Using tex2D for unsigned short/char

Hi,

I’m looking for the fastest way to interpolate an integer-valued (uint8/16) image.
The interpolation should be bilinear and the resulting array should be encoded in single floats (32 bits).

I tried using textures and tex2D, but i had to cast everything into float2, i didn’t manage to make it directly from uint8/16.

I saw that i could use cudaArrays, but the content of my texture is going to change every frame (at a really high frame rate), is it still a good solution ?

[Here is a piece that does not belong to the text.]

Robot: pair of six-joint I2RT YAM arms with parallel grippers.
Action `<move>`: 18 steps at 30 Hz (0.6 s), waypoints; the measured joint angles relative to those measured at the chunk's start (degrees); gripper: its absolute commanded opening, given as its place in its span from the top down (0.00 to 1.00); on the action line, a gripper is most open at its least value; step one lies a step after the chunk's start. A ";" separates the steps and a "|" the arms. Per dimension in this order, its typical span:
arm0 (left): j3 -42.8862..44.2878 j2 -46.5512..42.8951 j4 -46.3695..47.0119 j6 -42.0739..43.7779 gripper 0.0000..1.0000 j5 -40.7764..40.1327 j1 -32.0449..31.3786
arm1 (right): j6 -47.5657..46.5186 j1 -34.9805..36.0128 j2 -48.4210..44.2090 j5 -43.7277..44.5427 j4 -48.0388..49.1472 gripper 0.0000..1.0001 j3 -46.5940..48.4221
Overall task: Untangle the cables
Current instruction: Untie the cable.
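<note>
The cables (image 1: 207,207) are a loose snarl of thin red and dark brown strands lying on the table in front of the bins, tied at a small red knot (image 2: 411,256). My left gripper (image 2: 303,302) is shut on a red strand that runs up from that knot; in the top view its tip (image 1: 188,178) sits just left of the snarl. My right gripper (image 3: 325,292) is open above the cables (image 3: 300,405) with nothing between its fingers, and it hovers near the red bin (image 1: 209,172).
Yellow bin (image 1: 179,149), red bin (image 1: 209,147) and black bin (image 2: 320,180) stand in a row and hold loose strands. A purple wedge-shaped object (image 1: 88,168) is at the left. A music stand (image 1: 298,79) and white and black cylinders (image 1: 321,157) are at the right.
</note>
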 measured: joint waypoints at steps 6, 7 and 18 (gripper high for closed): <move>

I am totally new to the use of textures, I’ll be grateful for any suggestions.

that works for sure.

you have to set the filter mode and read mode to the proper values.

See any tutorial on the cuda texture function or the example at https://stackoverflow.com/questions/17075617/setting-up-a-cuda-2d-unsigned-char-texture-for-linear-interpolation

Btw: I would use texture objects instead global texture references.

There is a caveat when using integer textures though (or at least there was the last time I tried it) which is that the it won’t produce non-integer values. For some reason it seems to do the interpolation before the promotion to float.

As is explained in the CUDA Programming Guide section G.2 , all hardware texture interpolation happens using a fixed-point format:

Note the 8-bits of fraction which match the 8 bits in an unsigned integer, explaining your observation. Where higher-quality interpolation is required, use single-precision FMAs, the GPU provides copious throughput for those (“too cheap to meter”).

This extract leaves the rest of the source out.